Reproduce the top of the data verbatim, through and including the line that contains "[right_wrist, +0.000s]".

'''

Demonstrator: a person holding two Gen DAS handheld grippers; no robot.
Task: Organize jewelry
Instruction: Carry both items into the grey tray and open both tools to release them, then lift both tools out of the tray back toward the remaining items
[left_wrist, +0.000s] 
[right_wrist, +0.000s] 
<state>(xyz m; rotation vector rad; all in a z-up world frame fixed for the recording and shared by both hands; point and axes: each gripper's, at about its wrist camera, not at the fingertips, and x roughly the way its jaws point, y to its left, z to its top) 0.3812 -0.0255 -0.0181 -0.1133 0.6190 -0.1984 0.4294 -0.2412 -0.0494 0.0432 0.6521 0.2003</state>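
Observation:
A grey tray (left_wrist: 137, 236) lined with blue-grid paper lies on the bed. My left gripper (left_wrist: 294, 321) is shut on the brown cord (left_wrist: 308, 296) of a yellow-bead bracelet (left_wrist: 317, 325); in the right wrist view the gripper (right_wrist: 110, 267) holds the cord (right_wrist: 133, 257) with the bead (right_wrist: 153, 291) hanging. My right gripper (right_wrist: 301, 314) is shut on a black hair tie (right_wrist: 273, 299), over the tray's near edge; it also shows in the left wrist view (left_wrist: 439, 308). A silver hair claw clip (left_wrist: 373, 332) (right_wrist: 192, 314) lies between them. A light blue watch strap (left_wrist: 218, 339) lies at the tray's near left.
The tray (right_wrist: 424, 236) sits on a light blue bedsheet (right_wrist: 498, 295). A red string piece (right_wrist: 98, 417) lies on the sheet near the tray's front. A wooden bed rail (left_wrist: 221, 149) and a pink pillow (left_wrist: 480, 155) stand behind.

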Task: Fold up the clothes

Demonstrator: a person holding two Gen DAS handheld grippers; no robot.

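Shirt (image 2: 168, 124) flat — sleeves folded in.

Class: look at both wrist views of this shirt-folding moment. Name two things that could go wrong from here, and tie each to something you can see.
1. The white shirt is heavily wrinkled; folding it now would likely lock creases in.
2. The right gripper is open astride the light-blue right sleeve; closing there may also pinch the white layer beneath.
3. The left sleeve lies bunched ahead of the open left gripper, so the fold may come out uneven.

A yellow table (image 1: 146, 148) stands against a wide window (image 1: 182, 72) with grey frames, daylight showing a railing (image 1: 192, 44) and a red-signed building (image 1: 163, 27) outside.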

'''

Solved problem:
Demonstrator: a person holding two Gen DAS handheld grippers; no robot.
Task: Organize jewelry
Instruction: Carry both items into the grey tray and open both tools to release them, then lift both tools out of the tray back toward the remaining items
[left_wrist, +0.000s] 
[right_wrist, +0.000s] 

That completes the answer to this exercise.